Yesterday, I gave all of my sister's kids a dollar at the Walmart to pick something out.

 Katy couldn't choose between skittles or this pink hotwheels car.

 So, she eventually agreed to 'babysit' Sugar in exchange for getting two things.
(which will be interesting, to say the least)

 But she was making me laugh because she was sitting in the baby seat of the cart, shaking her head sadly and saying "Aunt Lori, I'm just very, very poor". :) 

There has been something of a scuffle over candy being eaten in primary.

 I was allegedly spotted teaching class while eating a lollipop.

 In all seriousness, why do only upper middle class white people have gluten allergies?

 Lame.

 In response to the no candy rule, I have recently stuffed my treat jar full of candy.

Never let it be said that I didn't fight the man when it was really important :) 

This time two weeks from now will be the night before my half marathon.

 I have been googling "What happens if you can't finish a half marathon on time?"
 (because there is no way I am making the 3 1/2 hour cut off time).

 Apparently, there are 'sweeper vans' that pick up the stragglers. 

I do not want to cross the finish line in the back of a van with the elderly and dehydrated. 

Both of my groups are ending this week.

 I run a teen and an adult social skills group.
(for people who are mostly on the Autism Spectrum)

 Hallelujah.

 Although that means I have to run two pizza parties this week.

 Because group therapy should always end with pizza. 

I saw a shooting star tonight.

 And I couldn't stop making wishes. 

I'm tired.

 Like deep down tired. 

Not to be cryptic or self pitying but sometimes I wonder why I still crave the attention and approval of people who have made clear that they don't find me that interesting. 

Let's end on that emo note. 

Lori Ann

Monday, March 10, 2014

And never back down


My goal is to get to the gym by 5:30 am tomorrow. 

I don't want to go. 

I don't want to ever step on another treadmill again.

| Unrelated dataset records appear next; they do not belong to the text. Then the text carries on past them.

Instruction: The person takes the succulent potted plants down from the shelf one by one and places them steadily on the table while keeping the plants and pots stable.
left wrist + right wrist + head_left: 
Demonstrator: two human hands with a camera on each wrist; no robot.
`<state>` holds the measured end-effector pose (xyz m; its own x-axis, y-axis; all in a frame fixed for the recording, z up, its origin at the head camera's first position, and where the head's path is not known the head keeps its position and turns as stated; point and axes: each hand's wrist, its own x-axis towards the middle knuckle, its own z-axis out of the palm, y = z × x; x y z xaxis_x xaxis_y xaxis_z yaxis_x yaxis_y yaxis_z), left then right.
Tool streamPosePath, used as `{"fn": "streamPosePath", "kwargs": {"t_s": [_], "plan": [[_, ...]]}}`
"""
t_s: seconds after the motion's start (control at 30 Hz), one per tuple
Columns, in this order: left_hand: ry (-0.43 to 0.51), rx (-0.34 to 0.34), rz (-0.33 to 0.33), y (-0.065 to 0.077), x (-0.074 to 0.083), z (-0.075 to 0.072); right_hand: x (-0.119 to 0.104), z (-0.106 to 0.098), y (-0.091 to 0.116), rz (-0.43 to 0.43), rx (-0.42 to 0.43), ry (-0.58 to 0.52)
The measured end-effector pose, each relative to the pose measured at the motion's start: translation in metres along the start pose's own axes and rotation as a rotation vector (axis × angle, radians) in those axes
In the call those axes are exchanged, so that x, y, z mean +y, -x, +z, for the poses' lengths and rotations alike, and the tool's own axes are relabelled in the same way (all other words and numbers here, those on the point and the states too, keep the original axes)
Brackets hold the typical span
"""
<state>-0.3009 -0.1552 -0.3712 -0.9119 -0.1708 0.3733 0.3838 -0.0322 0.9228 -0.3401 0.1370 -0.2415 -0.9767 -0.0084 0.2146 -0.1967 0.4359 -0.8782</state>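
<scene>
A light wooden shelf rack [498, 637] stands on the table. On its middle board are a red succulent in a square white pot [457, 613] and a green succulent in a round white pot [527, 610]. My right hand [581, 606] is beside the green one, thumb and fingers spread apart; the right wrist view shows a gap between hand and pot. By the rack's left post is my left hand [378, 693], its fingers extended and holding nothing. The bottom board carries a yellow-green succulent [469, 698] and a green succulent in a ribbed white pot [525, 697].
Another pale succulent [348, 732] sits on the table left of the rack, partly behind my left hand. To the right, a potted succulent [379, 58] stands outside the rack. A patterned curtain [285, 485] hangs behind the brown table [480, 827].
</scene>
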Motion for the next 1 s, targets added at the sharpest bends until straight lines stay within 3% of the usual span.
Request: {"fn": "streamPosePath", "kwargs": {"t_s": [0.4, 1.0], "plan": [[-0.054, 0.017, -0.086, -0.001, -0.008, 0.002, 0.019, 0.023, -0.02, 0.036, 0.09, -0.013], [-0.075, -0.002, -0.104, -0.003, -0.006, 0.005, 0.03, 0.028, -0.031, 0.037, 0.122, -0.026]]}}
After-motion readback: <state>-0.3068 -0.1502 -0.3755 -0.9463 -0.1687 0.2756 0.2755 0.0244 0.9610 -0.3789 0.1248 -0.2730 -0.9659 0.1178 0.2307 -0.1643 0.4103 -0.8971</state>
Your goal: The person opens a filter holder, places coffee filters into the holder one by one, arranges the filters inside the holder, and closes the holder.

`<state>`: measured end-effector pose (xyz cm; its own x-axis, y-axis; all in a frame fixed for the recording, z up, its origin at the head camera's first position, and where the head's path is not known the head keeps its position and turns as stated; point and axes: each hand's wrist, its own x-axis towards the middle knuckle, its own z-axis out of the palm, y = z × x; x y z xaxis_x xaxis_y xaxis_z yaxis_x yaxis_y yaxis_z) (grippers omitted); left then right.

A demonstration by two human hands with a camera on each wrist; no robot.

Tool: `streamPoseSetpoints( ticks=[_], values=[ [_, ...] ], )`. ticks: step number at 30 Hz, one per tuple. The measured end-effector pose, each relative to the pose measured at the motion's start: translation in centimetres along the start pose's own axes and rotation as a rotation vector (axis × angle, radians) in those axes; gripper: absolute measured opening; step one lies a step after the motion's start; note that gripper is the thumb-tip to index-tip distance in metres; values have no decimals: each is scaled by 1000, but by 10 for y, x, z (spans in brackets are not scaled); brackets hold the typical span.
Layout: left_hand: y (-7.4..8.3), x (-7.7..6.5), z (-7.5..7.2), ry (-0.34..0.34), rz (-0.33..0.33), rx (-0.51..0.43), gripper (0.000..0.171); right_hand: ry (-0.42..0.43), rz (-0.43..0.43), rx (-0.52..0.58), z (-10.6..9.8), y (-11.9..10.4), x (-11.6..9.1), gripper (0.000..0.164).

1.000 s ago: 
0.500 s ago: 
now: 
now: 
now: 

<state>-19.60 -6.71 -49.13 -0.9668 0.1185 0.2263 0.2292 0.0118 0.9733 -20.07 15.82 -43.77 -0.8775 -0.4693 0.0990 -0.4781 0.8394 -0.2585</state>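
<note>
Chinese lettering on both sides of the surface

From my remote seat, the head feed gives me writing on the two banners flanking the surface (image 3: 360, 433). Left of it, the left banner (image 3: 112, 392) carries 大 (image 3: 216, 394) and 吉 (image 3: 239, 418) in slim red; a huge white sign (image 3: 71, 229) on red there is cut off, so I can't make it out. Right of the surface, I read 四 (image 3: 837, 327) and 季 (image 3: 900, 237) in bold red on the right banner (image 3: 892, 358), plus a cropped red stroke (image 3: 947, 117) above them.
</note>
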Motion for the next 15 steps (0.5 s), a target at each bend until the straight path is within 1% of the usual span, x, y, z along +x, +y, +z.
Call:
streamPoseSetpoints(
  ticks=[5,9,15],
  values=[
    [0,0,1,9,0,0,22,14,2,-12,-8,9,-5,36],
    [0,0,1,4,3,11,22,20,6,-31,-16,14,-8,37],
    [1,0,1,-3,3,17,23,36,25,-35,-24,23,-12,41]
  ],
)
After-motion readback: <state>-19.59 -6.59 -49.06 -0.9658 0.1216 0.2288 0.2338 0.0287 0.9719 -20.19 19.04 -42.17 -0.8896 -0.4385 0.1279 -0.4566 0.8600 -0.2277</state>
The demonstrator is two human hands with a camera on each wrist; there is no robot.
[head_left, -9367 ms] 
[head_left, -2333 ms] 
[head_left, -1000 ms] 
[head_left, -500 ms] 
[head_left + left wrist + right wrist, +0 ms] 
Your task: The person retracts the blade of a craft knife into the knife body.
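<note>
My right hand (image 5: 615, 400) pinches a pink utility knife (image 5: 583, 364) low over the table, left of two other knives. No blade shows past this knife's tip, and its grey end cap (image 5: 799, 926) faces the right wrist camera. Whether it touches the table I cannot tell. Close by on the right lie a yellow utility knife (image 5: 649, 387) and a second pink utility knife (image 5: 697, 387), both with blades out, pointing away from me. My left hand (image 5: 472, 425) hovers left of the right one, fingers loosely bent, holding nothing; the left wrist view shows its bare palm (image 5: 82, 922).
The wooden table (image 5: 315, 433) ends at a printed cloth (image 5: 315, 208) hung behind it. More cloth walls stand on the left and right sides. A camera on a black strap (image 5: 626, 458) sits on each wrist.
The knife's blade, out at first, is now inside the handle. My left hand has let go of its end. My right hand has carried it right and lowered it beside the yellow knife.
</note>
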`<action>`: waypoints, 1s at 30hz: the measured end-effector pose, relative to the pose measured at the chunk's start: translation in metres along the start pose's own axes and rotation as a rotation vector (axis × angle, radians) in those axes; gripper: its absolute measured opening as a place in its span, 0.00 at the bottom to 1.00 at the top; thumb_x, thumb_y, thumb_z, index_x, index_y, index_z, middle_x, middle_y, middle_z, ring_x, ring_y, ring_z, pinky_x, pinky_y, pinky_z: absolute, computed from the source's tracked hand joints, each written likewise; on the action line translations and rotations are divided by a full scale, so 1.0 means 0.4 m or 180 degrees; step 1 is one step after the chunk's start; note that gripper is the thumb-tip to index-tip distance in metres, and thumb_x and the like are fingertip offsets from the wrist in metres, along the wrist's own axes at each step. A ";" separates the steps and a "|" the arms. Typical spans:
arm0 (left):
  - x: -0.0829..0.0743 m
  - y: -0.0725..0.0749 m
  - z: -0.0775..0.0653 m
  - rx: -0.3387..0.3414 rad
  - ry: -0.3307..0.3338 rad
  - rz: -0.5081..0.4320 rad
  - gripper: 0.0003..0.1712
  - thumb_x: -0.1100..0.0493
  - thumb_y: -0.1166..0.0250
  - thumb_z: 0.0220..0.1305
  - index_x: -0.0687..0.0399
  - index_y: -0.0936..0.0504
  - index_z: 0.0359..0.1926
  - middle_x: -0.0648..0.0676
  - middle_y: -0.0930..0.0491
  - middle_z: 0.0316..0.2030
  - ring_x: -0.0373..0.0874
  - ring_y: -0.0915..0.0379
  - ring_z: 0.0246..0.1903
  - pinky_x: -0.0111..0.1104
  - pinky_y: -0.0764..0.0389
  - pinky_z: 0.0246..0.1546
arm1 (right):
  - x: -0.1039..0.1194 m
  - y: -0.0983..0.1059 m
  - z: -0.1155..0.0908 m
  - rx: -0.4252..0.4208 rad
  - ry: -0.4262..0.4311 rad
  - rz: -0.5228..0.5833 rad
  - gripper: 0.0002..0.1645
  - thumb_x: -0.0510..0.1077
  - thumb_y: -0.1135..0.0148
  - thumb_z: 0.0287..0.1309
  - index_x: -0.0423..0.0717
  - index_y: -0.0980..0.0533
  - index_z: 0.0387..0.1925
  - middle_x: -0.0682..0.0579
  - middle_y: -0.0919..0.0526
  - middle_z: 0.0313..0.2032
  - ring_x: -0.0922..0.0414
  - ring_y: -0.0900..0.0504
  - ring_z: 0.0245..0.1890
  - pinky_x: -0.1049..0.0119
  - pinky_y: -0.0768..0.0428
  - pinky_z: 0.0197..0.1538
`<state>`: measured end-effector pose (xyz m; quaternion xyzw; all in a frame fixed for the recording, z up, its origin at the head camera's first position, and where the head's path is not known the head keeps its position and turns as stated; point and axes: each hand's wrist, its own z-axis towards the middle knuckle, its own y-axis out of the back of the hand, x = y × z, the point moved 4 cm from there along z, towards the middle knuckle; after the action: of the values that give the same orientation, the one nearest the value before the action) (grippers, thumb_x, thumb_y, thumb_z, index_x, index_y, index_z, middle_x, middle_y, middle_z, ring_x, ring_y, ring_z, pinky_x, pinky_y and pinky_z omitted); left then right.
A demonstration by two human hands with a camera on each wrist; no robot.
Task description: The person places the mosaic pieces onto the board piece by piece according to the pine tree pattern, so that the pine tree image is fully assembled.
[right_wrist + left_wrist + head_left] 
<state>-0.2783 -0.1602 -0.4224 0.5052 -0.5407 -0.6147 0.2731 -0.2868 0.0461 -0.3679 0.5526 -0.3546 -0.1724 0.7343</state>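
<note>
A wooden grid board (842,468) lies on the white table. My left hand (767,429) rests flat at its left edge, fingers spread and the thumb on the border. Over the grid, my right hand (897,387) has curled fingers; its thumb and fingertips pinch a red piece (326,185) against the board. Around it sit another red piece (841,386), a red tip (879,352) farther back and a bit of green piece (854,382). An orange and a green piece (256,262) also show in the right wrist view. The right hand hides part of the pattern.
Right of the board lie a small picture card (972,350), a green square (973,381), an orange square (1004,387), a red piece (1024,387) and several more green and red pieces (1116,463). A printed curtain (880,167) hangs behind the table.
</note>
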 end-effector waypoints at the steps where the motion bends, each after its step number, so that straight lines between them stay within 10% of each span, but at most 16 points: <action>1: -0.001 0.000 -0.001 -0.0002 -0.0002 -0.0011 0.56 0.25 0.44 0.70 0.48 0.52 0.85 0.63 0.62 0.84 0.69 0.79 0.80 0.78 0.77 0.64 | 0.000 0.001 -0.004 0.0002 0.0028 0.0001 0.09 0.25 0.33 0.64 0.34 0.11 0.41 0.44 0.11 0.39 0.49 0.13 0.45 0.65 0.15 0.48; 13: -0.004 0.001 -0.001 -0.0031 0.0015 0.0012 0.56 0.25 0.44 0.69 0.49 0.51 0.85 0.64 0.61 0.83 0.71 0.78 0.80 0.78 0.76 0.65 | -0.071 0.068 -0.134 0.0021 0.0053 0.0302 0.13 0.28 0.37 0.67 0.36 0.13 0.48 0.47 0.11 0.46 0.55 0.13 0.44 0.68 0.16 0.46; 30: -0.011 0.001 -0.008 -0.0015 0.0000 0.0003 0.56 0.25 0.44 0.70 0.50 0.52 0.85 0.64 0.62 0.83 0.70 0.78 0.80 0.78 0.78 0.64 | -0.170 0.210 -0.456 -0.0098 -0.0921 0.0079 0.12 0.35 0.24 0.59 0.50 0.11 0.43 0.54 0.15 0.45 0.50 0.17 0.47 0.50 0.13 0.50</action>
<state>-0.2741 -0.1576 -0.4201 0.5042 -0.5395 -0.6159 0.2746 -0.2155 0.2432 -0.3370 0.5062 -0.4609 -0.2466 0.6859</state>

I don't want to mutter under my breath when OF COURSE someone chooses the treadmill next to me even though there are like 20 free ones. 

I just don't want to do it. 

Which is why, almost every single night, I google the exact same thing. 

"Motivation to go to the gym"

Sometimes song lyrics get me to the gym. Sometimes it's pictures of my nieces and nephews. Sometimes it's seeing some ALMOST definition in my calves.

But on days when none of that works- it's google and weird motivational posters. 

Wish me luck. T-minus 7.5 hours until I am on that treadmill.